The current global outlook is looking better after last year’s collapse and in this update, we show that South Africa is positioned to grow at the fastest pace in over a decade, bouncing back from last year’s 7% contraction.
In this update, we project economic growth to rebound to 4 % in 2021.
However, there is considerable uncertainty around this forecast. At the beginning of the year, just out of a summer break and as South Africa was battling its second wave of Covid-19 infections, the prospect for an economic rebound in 2021 appeared limited.
A few months later, high commodity prices, sustained external demand, and higher domestic output and sales on the back of activity normalisation seemed to promise a stronger recovery.
Last month, as Covid-19 infections spiked and we isolated again, uncertainties about the duration and severity of the third wave raised questions about economic growth this year again.
Just as we launched this update, social unrest and looting that resulted in destruction of businesses cast another shadow on economic prospects. The unusual level of volatility in the economic cycle makes it hard to project short-term developments.
However, what is at stake is not growth this year, it is growth over the next 10 years and beyond. The 2010 low-growth decade translated in weak progress in improving living standards for South Africans compared to other emerging countries.
The events over the last few weeks have reminded us how urgent it is to create the conditions for higher and more inclusive growth that benefits all South Africans.
However, without significant policy action, constraints such as electricity shortages, and transport and logistical costs and bottlenecks will almost certainly continue to weigh on private investment and economic activity.
We project that economic growth would return to around 1.5% by 2023, which would not be enough to improve economic and social outcomes following the pandemic.

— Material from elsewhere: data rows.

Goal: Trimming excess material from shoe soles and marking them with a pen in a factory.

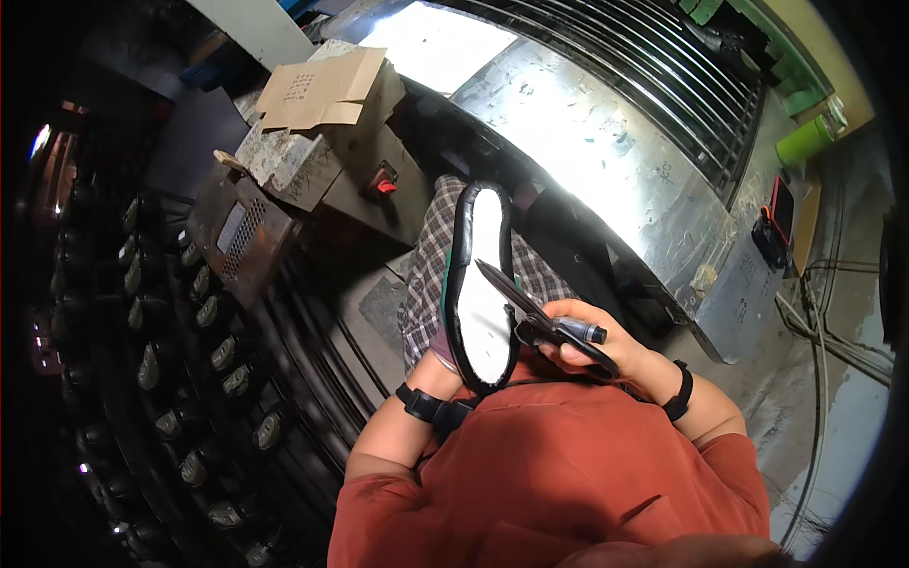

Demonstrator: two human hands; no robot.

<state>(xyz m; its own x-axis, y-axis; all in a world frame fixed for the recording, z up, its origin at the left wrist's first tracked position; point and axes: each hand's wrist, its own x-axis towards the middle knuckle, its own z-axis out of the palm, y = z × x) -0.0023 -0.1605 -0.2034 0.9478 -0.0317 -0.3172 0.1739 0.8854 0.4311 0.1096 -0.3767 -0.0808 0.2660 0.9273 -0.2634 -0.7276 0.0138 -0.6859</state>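
Our left hand (443,348) grips 1 shoe sole (480,284); right hand (578,343) clasps shears (540,317), blades at its black rim. Trimming looks barely begun.

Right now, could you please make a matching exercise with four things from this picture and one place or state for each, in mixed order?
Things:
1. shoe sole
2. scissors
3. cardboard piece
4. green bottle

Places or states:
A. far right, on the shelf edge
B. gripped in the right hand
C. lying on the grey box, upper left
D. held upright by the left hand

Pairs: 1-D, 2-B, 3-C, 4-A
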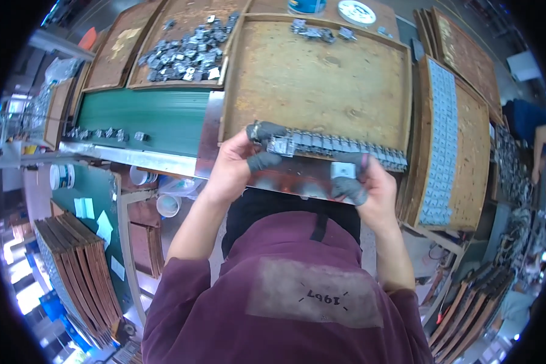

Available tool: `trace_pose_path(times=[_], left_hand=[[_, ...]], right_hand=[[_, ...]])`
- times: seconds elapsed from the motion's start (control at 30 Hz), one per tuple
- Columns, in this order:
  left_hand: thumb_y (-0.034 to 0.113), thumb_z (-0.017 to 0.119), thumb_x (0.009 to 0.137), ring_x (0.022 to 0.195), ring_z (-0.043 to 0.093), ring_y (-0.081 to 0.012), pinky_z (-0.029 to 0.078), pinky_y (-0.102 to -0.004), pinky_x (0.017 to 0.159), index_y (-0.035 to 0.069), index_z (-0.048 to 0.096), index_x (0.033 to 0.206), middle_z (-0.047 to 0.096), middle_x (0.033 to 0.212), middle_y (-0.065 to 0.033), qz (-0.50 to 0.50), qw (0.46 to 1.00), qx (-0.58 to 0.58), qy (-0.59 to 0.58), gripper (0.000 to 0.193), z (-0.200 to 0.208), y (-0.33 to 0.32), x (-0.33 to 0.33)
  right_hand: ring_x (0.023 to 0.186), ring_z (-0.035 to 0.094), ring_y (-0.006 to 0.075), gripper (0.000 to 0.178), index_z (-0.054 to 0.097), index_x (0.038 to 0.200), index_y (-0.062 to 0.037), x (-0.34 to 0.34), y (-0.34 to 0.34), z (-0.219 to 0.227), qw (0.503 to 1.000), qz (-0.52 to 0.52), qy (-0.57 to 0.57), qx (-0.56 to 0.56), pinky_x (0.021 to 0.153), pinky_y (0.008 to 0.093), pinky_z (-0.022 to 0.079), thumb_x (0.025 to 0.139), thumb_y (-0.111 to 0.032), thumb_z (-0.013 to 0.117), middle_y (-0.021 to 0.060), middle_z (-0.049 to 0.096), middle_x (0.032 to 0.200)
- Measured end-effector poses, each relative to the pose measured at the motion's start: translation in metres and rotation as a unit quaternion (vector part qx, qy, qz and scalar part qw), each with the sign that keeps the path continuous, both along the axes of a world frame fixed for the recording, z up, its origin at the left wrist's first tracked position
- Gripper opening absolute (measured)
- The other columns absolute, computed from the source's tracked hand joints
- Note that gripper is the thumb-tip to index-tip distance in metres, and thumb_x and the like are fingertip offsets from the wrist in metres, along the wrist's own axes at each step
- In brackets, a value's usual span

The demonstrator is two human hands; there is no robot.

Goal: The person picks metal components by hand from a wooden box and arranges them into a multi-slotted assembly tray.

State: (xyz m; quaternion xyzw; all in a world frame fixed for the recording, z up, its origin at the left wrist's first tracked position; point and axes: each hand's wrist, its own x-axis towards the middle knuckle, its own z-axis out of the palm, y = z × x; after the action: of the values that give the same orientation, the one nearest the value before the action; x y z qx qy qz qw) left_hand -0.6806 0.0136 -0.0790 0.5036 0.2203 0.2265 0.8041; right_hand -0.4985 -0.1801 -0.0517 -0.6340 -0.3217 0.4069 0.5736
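Finger and thumb nearly closed, the left hand (235, 160) pinches a metal part (280, 145) at the left end of a row of parts (346, 147) along a wooden tray's (321, 79) near edge; the right hand (375, 188) similarly grips a pale square piece (343, 171) on the row's near side.

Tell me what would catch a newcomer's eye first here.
First, the row of small metal parts along the near edge of the large wooden tray. At its left end the left hand holds a shiny part, while the right hand holds a pale square piece. Then the jumbled heap of grey parts at upper left, beyond the green surface.
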Motion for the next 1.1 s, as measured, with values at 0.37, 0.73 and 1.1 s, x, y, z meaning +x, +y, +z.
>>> trace_pose_path(times=[0.37,0.73,1.1], left_hand=[[-0.008,0.062,0.088,0.112,0.058,-0.0154,0.054,-0.0285,0.089,0.001,0.063,0.124,0.051,0.126,-0.0053,-0.106,0.99,0.095,-0.016,0.037,0.01,-0.057,0.038],[-0.009,0.063,0.084,0.11,0.056,-0.021,0.051,-0.0333,0.087,0.003,0.05,0.139,0.048,0.126,-0.0111,-0.088,0.986,0.138,0.032,0.058,0.001,-0.073,0.043],[0.015,0.082,0.072,0.109,0.062,-0.0331,0.05,-0.0387,0.092,-0.005,0.052,0.132,0.058,0.128,-0.0211,-0.009,0.867,0.497,-0.043,0.07,-0.016,-0.065,0.048]], right_hand=[[0.073,0.063,0.0307,0.034,0.063,0.098,0.0022,0.004,-0.008,0.01,0.87,-0.007,-0.493,0.021,0.06,0.0384,0.05,0.069,-0.005,0.079,0.0126,0.058,0.083],[0.077,0.062,0.0339,0.03,0.062,0.094,0.0042,0.006,-0.005,-0.003,0.853,-0.022,-0.522,0.02,0.063,0.0417,0.05,0.069,-0.001,0.077,0.0156,0.057,0.086],[0.078,0.063,0.0347,0.041,0.063,0.101,0.0018,0.001,0.002,-0.008,0.946,0.014,-0.322,-0.027,0.067,0.0403,0.05,0.076,-0.026,0.078,0.0179,0.062,0.088]])
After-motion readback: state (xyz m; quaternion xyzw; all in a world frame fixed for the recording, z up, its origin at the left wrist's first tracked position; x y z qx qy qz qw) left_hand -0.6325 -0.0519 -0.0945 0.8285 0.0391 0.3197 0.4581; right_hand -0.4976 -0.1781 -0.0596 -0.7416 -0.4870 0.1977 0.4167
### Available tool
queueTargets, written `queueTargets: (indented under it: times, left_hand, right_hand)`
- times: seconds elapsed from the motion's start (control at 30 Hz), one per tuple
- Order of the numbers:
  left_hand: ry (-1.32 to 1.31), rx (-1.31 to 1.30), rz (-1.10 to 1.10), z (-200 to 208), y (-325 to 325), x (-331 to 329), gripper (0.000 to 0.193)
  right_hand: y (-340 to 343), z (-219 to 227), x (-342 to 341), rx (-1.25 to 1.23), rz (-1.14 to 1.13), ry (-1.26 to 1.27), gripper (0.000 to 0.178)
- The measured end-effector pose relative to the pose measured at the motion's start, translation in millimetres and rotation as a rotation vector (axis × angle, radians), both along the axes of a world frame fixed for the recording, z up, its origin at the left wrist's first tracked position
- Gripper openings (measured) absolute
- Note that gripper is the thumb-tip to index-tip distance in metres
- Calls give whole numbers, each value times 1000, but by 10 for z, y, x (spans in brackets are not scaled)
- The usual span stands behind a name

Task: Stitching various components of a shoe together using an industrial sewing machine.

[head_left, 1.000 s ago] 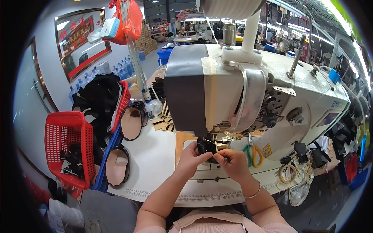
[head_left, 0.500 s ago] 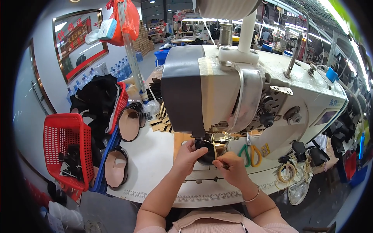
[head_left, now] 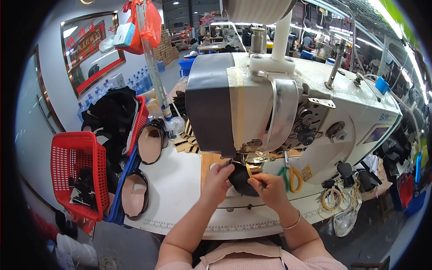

As the Covid-19 crisis compounds socio-economic challenges, while managing the pandemic, it is critical not to lose sight of actions that can improve the potential of the domestic economy.
The reforms needed to unlock South Africa’s growth are well-known.
They have also been recognised by the government. Recent announcements to address some of them (SAA, electricity generation, ports) are very important steps.
Such reforms are needed to restart private sector investment, create more jobs for the growing working-age population, and take advantage of the global recovery.
On the fiscal side, the higher-than-expected revenue last year – and the possibility that it happens again this year – should not distract us.
Some relaxation of the constraints in the short term should not translate into longterm commitments that will become a problem when the cycle enters a different phase.
Resources still must go where they can have the highest developmental impact and be spent efficiently. Rebuilding fiscal space is critical to maintain government’s ability to respond to shocks in the future.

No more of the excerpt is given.